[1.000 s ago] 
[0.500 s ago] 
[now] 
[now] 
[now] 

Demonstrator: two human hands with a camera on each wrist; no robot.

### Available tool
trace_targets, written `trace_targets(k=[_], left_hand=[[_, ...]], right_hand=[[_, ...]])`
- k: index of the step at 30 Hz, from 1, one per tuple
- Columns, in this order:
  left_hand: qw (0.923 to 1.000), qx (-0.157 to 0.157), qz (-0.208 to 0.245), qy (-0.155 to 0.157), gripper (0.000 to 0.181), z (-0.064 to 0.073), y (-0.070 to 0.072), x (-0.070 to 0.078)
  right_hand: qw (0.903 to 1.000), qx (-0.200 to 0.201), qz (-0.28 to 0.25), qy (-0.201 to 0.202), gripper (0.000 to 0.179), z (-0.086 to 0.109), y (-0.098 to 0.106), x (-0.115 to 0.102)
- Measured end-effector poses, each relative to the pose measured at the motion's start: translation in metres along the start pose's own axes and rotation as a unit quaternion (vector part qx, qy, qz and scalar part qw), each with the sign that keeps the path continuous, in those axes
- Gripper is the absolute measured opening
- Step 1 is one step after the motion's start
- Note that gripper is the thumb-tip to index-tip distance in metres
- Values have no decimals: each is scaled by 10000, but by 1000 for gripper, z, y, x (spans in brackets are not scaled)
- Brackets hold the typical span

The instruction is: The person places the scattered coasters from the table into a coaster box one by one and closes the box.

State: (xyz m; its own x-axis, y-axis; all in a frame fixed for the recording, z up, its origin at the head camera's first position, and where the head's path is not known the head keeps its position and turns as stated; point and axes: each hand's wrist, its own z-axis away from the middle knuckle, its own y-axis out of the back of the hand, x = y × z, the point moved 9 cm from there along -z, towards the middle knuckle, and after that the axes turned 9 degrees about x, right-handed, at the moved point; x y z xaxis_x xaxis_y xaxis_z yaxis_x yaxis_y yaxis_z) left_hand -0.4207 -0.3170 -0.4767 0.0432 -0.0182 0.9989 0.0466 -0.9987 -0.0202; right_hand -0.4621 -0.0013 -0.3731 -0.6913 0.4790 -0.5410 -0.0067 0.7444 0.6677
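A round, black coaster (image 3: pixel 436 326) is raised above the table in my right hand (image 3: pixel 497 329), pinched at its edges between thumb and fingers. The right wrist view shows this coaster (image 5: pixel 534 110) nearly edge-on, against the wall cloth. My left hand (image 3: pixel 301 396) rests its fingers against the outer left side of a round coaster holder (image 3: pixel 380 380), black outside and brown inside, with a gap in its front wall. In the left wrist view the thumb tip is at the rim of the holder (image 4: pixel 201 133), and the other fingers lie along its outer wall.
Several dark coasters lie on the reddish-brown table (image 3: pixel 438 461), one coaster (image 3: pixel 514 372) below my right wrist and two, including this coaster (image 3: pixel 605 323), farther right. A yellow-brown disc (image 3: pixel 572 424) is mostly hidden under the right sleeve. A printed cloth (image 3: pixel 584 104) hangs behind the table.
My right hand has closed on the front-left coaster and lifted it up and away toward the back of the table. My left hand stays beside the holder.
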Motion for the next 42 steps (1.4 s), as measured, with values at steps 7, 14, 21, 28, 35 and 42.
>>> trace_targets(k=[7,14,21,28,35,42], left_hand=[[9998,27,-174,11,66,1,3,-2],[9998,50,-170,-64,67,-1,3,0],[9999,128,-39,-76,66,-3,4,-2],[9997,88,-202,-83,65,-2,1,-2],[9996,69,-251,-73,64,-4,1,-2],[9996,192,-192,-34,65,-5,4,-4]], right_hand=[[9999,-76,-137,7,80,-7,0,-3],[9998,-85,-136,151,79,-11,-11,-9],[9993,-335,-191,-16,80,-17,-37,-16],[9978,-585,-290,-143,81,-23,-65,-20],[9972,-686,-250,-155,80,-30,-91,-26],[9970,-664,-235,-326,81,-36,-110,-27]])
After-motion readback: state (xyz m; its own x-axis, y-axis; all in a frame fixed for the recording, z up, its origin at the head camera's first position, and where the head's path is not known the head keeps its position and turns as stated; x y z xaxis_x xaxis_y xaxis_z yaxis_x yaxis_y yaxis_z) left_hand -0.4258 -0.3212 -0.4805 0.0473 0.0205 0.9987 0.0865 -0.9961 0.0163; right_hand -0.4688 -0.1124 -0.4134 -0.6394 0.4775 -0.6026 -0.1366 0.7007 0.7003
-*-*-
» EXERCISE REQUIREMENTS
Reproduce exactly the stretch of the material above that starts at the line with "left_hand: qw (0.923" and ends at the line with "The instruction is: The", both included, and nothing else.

» RESPONSE TO THE TASK
  left_hand: qw (0.923 to 1.000), qx (-0.157 to 0.157), qz (-0.208 to 0.245), qy (-0.155 to 0.157), gripper (0.000 to 0.181), z (-0.064 to 0.073), y (-0.070 to 0.072), x (-0.070 to 0.078)
  right_hand: qw (0.903 to 1.000), qx (-0.200 to 0.201), qz (-0.28 to 0.25), qy (-0.201 to 0.202), gripper (0.000 to 0.179), z (-0.086 to 0.109), y (-0.098 to 0.106), x (-0.115 to 0.102)
- Measured end-effector poses, each relative to the pose measured at the motion's start: translation in metres along the start pose's own axes and rotation as a unit quaternion (vector part qx, qy, qz and scalar part qw), each with the sign that keeps the path continuous, in those axes
- Gripper is the absolute measured opening
- Step 1 is one step after the motion's start
- Note that gripper is the thumb-tip to index-tip distance in metres
- Values have no decimals: each is scaled by 10000, but by 1000 for gripper, z, y, x (spans in brackets are not scaled)
- Brackets hold the typical span

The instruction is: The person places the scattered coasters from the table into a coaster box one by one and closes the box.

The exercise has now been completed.